So as the days went on, I explored the ins and outs of not
only the food industry (although I did watch just about everything Netflix has
to offer on the topic), but also plastics, exotic animals, subway tunnel dwellers, graffiti artists, and even learned more about my bff Audrey.
I loved everything about documentaries: the camaraderie with
the filmmaker, the story behind the story, and even a whole new cast of
antagonists: ocean gyres, Big Business, and GMOs. And, yes, the interactivity: the feeling that
you can walk away from the film and continue the story with your choices about
what to eat, buy, or think about the topics of the day.
And documentary by documentary, my deconstructed woman-vs.-nature
plot continued to unfold, as I slowly learned that sandwich goodness isn’t
proportional to cheese content, avocado toast beats eggs any day of the week, almond
milk is delicious, versatile, and painless, and vegan baked goods are often
legit. Still, every day I consume
(sometimes with delight) non-vegan content, most notably in the form of the
cream I continue to pour into my coffee.
Even as I inch closer and closer to veganism, I have certain things I
don’t see doing without, ever.
Which makes me vegan-ish.
And wondering if that’s anything like being “Christian-ish” or “Amish-ish”
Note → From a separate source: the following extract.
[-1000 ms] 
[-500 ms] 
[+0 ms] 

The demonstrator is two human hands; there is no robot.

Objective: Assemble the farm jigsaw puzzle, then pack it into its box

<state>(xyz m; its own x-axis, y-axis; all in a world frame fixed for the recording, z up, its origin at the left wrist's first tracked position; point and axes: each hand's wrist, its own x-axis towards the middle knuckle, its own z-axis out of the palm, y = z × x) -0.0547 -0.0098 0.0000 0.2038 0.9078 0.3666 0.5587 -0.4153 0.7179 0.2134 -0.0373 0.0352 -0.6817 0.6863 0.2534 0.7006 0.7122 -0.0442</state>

or “honest-ish”: as in: is vegan something you can “sort of” be without reeking
of compromise?
It’s an unfair sort of guilt that I didn’t ask for. After all, I just made some research-based
dietary adjustments! I didn’t sign,
pledge, or commit to anything! Why,
then, must I spend time completing my integrity in the wake of a cream cheese
icing (on carrot cake, for pete’s sake!) or parmesan on pizza?
Confronted, then, by the Voice from the Fridge, I calmly
convinced The Minister to supplement his brew with chocolate milk and I…well, I
decided to try mine au naturale. No need
to involve my husband who’d intercept me on my way out to the corner market,
simultaneously insisting on going himself while murmuring his confusion over my
preferences.
Nope, Not this time.
I’d take it straight. Another
step toward being a Real Vegan. Yep,
black coffee it was!
A bitter sip later, my frown disappears as I remember the creamy
goodness of Almond milk. Yep, that’s all
it needs. A splash of Almond milk. OK, um, well, maybe more than a splash, I
think, inspecting the resulting murky color.
Maybe more of a latte, I think, remembering how much I
enjoyed some iced almond-milk lattes at our local coffee house. I poured the
Almond milk liberally into the brew.
Noooo…no, not there yet.
Maybe a splash of coconut milk would help? Ewww. Heck, no.
In desperation, I poured in some of the chocolate milk I’d
passed off on my son. I took a big sip.
I am fairly certain my face rivaled my husband’s countenance
the night of his accidental swig in the Florida hotel room. And what’s worse? I might just be more annoyed than he is that
I don’t drink black coffee.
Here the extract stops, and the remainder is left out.